I loved reading this book. I cannot praise Kate DiCamillo’s talent enough for weaving such details into a story and creating such beautiful characters. Edward Tulane starts out as the perfect little self-centered porcelain bunny rabbit. At the beginning his word is just so… exact. But Pellegrina sees that he disappoints — a little girl’s bunny rabbit should love that little girl just as much as she loves him. But Edward doesn’t love anyone… he cares only about himself. So he must go out into the world… his heart must be broken… he must suffer and constantly leave without saying goodbye… only then, does he learn to love.
Those stars which he finds so comforting at the beginning of the story, don’t care the slightest bit about him when he’s out alone in a field of crows! “I have been loved,” poor little Edward cries pathetically into the night… “So?” is the stars’ reply. It’s quite befitting that the book opens with a quote from “The Testing Tree,” by Stanley Kunitz: “The heart breaks and breaks / and lives by breaking. / It is necessary to go / through dark and deeper dark / and not to turn.” Edward’s heart learns to break again and again — he loses Abilene when he falls overboard, he loses Nellie when he is thrown into the garbage by her daughter, he loses Bull and Lucy when they are thrown off the train, he loses Sara Ruth when she dies, and he loses Bryce who loves him so much he cannot leave him a broken heap of porcelain…
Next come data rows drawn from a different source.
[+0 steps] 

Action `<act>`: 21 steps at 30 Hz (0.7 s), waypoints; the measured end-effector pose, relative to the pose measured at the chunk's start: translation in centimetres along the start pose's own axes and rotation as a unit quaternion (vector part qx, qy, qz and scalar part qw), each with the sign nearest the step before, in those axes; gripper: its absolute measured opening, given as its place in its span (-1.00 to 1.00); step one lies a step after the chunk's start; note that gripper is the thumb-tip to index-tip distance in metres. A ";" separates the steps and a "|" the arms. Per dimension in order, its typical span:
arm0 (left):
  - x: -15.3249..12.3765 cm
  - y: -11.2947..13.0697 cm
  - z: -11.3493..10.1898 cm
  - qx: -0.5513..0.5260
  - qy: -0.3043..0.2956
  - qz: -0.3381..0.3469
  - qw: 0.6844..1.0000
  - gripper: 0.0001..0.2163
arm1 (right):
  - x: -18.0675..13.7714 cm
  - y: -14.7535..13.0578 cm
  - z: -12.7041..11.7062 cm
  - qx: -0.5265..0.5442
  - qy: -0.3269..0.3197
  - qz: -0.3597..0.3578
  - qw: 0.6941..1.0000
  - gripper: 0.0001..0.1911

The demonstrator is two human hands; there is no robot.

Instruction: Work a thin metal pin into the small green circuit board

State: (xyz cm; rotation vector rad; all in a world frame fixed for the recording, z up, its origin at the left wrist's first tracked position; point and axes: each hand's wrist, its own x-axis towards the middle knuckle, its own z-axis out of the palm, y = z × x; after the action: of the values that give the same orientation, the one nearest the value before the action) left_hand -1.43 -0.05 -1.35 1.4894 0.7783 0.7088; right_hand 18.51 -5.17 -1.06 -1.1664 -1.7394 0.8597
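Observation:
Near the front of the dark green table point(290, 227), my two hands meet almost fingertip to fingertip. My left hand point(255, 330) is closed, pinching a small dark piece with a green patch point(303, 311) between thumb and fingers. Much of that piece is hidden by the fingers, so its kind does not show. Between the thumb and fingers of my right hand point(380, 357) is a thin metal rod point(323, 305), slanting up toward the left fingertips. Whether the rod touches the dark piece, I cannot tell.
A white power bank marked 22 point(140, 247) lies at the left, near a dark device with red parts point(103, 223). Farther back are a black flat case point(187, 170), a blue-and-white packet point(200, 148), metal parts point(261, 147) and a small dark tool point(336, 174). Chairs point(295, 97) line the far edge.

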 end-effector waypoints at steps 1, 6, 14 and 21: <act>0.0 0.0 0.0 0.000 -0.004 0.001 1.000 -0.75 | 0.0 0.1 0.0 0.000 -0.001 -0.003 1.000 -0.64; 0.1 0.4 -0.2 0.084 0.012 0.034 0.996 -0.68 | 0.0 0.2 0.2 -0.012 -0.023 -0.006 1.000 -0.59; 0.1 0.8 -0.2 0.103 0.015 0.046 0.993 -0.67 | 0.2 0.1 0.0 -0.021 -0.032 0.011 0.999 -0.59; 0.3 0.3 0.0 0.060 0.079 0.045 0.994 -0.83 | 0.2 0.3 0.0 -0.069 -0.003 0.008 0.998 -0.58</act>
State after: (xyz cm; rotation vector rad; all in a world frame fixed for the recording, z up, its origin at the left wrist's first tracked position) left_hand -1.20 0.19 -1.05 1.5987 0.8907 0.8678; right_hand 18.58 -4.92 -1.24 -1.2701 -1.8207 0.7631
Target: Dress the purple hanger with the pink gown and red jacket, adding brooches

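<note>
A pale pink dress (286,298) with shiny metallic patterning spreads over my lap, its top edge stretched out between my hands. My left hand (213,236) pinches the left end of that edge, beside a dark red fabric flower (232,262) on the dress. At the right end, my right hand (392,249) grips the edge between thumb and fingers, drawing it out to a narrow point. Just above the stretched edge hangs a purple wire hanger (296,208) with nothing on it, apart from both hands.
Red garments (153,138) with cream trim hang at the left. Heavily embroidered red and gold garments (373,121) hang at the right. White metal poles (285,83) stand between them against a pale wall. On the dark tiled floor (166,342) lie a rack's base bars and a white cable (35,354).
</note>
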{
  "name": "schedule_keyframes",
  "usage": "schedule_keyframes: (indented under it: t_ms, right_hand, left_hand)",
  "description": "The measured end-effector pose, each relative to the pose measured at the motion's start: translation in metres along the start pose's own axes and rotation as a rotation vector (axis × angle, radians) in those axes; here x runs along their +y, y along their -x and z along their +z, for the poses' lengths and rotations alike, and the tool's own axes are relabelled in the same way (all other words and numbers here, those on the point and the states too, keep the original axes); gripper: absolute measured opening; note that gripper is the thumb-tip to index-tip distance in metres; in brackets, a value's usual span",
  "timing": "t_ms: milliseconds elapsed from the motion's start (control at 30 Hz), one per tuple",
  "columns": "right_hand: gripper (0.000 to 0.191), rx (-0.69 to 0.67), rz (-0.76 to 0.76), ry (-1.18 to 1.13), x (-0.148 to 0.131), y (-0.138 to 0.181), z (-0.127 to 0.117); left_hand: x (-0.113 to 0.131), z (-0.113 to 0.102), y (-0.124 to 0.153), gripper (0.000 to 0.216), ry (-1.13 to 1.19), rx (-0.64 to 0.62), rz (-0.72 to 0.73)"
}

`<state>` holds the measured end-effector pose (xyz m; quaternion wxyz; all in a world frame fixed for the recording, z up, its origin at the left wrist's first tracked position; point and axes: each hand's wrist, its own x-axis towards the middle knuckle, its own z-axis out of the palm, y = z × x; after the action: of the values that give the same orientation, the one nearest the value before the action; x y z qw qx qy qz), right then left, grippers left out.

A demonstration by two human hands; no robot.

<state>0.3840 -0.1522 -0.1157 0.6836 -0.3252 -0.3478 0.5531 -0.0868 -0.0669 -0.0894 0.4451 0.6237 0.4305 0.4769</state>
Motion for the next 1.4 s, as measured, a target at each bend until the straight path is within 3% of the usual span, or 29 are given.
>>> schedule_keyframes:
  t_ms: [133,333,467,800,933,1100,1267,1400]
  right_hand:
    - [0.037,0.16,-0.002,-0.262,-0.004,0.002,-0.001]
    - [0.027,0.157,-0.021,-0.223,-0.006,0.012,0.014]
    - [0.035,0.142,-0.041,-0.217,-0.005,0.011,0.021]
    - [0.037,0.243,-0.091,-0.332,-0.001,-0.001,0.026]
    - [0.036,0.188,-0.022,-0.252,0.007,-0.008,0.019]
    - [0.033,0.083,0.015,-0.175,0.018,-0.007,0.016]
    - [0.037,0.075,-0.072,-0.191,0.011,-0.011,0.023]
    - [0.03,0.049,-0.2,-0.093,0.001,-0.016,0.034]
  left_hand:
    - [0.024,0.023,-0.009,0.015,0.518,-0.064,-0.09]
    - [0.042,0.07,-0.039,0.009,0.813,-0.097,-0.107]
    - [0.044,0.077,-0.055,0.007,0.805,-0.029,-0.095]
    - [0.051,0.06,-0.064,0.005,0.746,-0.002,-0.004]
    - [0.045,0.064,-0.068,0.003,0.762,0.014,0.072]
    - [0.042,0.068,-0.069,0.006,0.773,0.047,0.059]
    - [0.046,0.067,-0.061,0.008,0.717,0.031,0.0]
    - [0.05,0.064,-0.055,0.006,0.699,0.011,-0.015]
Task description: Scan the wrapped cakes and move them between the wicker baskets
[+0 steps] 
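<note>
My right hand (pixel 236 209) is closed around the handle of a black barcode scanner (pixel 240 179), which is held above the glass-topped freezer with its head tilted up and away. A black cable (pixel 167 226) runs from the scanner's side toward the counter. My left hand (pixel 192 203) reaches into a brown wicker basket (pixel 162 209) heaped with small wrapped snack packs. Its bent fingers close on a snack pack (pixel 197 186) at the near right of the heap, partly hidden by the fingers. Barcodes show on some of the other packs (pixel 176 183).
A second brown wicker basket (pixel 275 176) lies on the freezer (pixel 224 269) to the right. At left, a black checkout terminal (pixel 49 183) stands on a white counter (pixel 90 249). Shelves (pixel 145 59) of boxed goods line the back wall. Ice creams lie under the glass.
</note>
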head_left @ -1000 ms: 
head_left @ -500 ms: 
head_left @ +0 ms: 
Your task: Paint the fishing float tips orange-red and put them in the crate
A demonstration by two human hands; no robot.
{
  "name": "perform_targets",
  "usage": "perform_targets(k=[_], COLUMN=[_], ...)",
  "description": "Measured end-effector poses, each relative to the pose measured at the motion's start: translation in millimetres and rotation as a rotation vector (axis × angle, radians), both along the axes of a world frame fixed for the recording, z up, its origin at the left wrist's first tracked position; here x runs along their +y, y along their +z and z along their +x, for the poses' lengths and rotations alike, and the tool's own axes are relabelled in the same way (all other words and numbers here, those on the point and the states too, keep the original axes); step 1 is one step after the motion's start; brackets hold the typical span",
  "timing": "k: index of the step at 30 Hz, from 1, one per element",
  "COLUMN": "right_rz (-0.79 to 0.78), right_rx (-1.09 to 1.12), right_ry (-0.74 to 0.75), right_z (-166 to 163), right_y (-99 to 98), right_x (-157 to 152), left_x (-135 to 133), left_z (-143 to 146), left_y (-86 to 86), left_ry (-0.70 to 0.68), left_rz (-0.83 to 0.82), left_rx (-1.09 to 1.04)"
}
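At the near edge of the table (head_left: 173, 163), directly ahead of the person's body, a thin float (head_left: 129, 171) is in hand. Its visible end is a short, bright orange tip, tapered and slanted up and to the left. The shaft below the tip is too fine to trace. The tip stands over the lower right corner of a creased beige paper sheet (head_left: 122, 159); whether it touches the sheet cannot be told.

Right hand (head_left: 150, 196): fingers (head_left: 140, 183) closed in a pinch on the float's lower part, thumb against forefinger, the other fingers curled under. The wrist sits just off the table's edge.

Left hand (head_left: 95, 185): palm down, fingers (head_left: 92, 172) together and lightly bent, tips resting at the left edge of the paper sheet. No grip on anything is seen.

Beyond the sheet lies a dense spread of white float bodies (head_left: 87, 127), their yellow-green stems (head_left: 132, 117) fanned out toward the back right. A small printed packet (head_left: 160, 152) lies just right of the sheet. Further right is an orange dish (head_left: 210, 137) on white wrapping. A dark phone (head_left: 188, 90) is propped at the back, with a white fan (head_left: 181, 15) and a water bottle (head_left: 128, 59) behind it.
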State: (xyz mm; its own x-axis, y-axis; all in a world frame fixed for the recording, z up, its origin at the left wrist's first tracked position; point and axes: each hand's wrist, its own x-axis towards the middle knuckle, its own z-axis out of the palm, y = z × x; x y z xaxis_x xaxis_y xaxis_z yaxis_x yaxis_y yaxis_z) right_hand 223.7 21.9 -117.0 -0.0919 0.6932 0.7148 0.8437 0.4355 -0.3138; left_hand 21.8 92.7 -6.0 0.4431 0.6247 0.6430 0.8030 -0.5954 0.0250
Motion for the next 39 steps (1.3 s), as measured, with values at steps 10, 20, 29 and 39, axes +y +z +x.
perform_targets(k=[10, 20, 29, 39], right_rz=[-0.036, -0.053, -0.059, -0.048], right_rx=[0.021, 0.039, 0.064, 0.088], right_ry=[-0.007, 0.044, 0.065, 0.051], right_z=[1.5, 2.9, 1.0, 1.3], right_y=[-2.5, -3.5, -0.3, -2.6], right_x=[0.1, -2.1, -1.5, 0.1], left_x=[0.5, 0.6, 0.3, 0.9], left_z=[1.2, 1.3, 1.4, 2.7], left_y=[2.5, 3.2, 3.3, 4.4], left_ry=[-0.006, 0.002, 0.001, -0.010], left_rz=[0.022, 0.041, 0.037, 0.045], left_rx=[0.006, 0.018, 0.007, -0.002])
Oh, Edward’s heart does indeed break and break — and as a reader, my heart broke with him. But it’s only through breaking that Edward learns to live and to love and to appreciate those around him. Do we truly only learn through loss? Is it only suffering that shapes the best of us? Is it the stumbles and mistakes and heartbreaks that makes us lovably imperfect?
In any case, I am happy this little bunny, scrapes and all, found his way home again.